▸ **TASK DESCRIPTION**:
Each line below must be transcribed exactly, and no picture may appear in the transcription.

▸ **DATA SHOWN**:
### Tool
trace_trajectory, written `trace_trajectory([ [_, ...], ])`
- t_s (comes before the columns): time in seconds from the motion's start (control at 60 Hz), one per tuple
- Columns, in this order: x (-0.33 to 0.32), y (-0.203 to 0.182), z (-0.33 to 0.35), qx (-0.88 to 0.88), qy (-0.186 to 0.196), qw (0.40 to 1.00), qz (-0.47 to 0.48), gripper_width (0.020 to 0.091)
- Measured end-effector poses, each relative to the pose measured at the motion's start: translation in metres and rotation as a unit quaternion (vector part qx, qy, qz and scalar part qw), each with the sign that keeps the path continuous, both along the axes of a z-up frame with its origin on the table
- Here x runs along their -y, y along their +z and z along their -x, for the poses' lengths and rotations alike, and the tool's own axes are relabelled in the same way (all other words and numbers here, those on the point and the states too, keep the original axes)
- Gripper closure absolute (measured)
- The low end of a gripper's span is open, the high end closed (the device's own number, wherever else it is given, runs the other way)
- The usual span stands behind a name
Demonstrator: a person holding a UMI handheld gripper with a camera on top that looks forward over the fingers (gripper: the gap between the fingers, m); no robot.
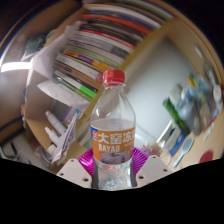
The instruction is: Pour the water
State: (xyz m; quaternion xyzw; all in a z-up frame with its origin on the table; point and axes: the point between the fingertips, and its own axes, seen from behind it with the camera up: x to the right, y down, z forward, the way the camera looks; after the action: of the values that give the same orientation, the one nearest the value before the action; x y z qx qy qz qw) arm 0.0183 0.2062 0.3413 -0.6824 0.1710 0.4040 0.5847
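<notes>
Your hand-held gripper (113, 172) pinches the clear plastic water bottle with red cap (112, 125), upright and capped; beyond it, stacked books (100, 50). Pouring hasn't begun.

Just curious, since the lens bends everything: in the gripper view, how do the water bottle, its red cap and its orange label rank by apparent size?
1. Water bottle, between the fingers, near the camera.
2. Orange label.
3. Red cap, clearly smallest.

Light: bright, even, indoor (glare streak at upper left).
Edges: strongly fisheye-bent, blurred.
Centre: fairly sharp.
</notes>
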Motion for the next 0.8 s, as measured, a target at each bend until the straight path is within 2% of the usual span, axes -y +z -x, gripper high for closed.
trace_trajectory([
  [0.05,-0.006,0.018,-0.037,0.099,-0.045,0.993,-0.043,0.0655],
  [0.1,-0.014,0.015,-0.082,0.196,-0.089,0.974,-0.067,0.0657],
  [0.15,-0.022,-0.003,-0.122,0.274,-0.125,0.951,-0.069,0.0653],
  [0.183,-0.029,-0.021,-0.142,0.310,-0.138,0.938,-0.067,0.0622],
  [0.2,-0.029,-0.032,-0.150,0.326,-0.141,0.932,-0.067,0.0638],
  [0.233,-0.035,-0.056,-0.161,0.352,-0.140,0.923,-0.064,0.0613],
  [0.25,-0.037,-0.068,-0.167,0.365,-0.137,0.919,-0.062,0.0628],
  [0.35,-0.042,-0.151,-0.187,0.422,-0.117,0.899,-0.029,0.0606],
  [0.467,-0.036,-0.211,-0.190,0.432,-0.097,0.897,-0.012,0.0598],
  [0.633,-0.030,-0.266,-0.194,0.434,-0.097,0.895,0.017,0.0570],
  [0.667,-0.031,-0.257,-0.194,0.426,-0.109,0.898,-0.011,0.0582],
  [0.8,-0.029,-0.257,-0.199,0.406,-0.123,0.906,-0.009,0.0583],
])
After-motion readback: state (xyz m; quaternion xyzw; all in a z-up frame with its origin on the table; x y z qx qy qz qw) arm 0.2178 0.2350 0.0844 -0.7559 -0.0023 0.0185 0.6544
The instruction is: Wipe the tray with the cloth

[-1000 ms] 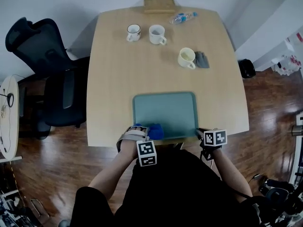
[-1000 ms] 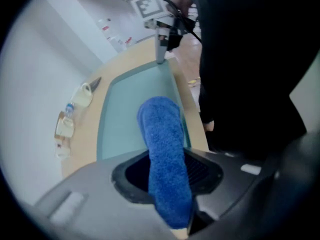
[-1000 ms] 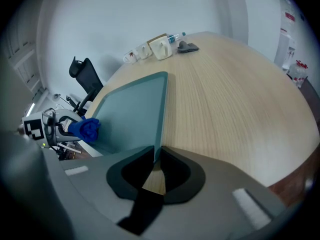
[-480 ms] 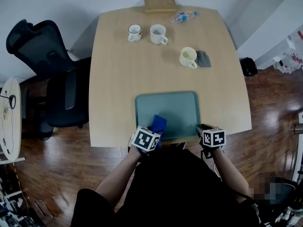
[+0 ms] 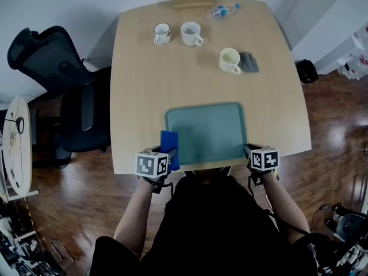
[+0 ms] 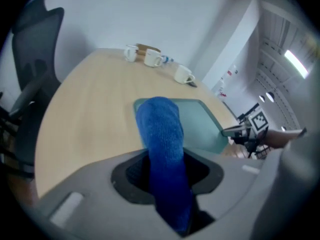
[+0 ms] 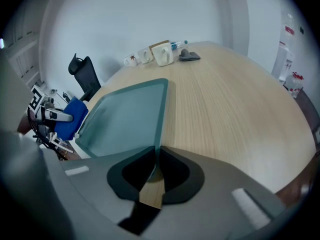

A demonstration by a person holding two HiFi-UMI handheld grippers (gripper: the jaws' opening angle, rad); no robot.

▸ **FINISHED TASK**:
### Tool
trace_trajectory, written `trace_trajectory([ [_, ...], ])`
- t_s (comes before the columns): time in seconds from the motion's start (control at 60 Hz), one per tuple
- Columns, in this order: x (-0.33 to 0.32), y (-0.203 to 0.182), z (-0.33 to 0.35), qx (-0.88 to 0.88), qy (-0.186 to 0.196), qw (0.40 to 1.00), qz (-0.47 to 0.48), gripper_width (0.020 to 0.091)
- Measured end-effector poses, each relative to the pose measured at the motion's start: translation in metres and rotation as a unit quaternion (vector part qx, qy, qz and scalar part qw), each with the sign that keeps the path continuous, both along the axes of a z-up frame with its origin on the table
- Here x runs along their -y, y along their +z and z along their -x, for the poses' lengths and rotations alike, and the tool's own axes are relabelled in the same way (all other words and numbers here, those on the point and the states too, keep the original axes)
- Gripper closure absolute (measured)
- The low end of a gripper's span is open, the high end closed (the device's own number, wherever else it is given, runs the other way)
- The usual span stands behind a name
Demonstrator: a person holding a UMI handheld gripper with a camera on top that looks forward over the fingers (gripper: the gap between the fingers, m); no robot.
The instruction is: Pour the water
State: (xyz m; quaternion xyzw; all in a z-up frame with its origin on the table; point and axes: the point between the fingertips, and its own axes, seen from behind it with the camera up: x to the right, y down, z forward, the way the camera looks; after the action: of the values that give the same orientation, the one nearest the value before the action; x y z qx qy qz qw) arm 0.0183 0.2062 0.3413 -0.6824 0.1710 0.4040 0.5847
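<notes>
Your hand-held gripper (113, 172) pinches the clear plastic water bottle with red cap (112, 125), upright and capped; beyond it, stacked books (100, 50). Pouring hasn't begun.

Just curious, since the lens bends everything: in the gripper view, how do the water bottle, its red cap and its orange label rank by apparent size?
1. Water bottle, between the fingers, near the camera.
2. Orange label.
3. Red cap, clearly smallest.

Light: bright, even, indoor (glare streak at upper left).
Edges: strongly fisheye-bent, blurred.
Centre: fairly sharp.
</notes>
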Motion for the next 0.8 s, as measured, a target at each bend until the straight path is within 2% of the usual span, axes -y +z -x, gripper high for closed.
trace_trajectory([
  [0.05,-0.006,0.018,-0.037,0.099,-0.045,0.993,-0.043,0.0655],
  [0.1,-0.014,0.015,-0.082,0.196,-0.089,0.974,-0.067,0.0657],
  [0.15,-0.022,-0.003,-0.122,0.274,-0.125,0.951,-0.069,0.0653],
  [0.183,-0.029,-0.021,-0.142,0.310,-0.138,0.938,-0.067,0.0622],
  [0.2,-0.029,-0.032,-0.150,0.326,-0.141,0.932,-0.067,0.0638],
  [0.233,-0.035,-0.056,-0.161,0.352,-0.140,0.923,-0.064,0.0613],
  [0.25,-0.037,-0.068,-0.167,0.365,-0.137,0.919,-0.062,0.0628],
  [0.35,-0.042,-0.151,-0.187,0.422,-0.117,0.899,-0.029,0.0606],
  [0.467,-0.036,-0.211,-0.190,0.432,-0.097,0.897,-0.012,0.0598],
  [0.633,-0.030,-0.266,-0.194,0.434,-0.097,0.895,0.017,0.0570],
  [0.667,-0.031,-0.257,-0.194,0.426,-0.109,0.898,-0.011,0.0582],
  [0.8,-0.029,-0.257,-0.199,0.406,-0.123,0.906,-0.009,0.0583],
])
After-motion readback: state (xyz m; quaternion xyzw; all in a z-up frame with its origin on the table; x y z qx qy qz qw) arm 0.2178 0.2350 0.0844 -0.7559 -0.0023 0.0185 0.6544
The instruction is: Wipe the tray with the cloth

[-1000 ms] 
[-1000 ms] 
[-1000 ms] 
[-480 ms] 
[+0 ms] 
[+0 ms] 
[+0 ms] 

A demonstration by a person holding two HiFi-UMI handheld grippers (gripper: the jaws' opening angle, rad); no robot.

The output is finished and nothing more is needed.